#### What you have to do:
Copy out, from the data, each line containing the string "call".

#### Given material:
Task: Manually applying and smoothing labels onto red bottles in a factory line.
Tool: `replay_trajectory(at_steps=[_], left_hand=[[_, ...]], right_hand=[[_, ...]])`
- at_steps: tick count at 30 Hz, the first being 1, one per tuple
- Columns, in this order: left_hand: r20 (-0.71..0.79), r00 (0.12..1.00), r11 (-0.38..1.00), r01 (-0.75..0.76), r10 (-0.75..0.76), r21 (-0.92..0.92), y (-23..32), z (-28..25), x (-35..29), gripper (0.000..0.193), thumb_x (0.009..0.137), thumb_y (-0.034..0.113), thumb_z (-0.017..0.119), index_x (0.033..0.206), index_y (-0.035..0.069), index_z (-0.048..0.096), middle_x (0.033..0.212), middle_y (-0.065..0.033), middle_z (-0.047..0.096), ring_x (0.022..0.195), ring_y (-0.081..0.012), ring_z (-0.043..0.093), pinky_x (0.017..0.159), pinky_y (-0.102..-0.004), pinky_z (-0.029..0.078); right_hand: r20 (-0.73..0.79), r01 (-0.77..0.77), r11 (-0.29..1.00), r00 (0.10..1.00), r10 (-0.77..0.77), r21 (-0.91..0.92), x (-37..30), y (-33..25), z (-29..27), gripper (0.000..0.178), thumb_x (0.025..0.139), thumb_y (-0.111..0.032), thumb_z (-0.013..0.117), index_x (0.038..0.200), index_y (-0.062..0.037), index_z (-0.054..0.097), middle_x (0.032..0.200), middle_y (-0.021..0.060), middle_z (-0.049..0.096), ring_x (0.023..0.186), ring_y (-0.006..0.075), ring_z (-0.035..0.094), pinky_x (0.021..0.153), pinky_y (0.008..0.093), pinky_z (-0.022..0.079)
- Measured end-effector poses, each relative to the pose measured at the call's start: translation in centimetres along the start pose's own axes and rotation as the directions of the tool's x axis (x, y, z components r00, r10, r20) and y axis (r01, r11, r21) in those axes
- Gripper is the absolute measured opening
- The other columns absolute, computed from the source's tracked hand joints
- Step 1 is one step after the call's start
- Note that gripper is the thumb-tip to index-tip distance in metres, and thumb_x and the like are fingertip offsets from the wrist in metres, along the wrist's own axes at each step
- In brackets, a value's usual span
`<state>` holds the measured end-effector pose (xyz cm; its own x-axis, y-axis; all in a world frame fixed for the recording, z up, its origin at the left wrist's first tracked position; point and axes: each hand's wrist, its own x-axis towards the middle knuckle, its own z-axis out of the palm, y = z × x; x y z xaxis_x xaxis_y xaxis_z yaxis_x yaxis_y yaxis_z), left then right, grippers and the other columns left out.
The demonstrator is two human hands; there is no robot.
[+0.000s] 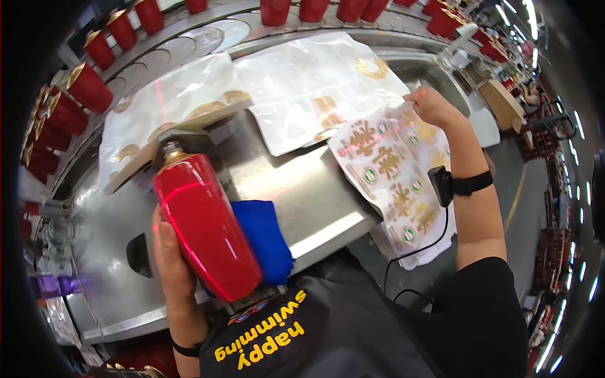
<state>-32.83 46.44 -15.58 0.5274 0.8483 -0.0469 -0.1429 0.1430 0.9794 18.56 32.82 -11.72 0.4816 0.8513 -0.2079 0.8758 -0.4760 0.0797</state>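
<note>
A glossy red bottle (208, 227) lies tilted across the near edge of the steel bench, its gold neck pointing away from me against a dark metal holder. My left hand (169, 255) grips its left side; the fingers behind it are hidden. Under and right of the bottle sits a blue cloth (265, 242). Out to the right, my right hand (432, 106) is closed in a pinch on the upper corner of a decal sheet (397, 183) with gold patterns and small green-and-white round marks. The sheet hangs down over the bench edge.
White sheets with gold decals (315, 82) cover the back of the bench (296, 189), one lying on a board at left. Red bottles (88, 88) stand along a curved conveyor behind. A sink (447, 82) with a tap and a cardboard box (501, 104) are at right.
</note>
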Motion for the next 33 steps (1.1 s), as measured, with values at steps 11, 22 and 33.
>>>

#### Your solution:
- Measured end-effector poses, each relative to the pose measured at the call's start: translation in centimetres along the start pose's own axes and rotation as the directions of the tool's x axis (x, y, z components r00, r10, r20) and y axis (r01, r11, r21) in those axes
- Step 1 is one step after the call's start

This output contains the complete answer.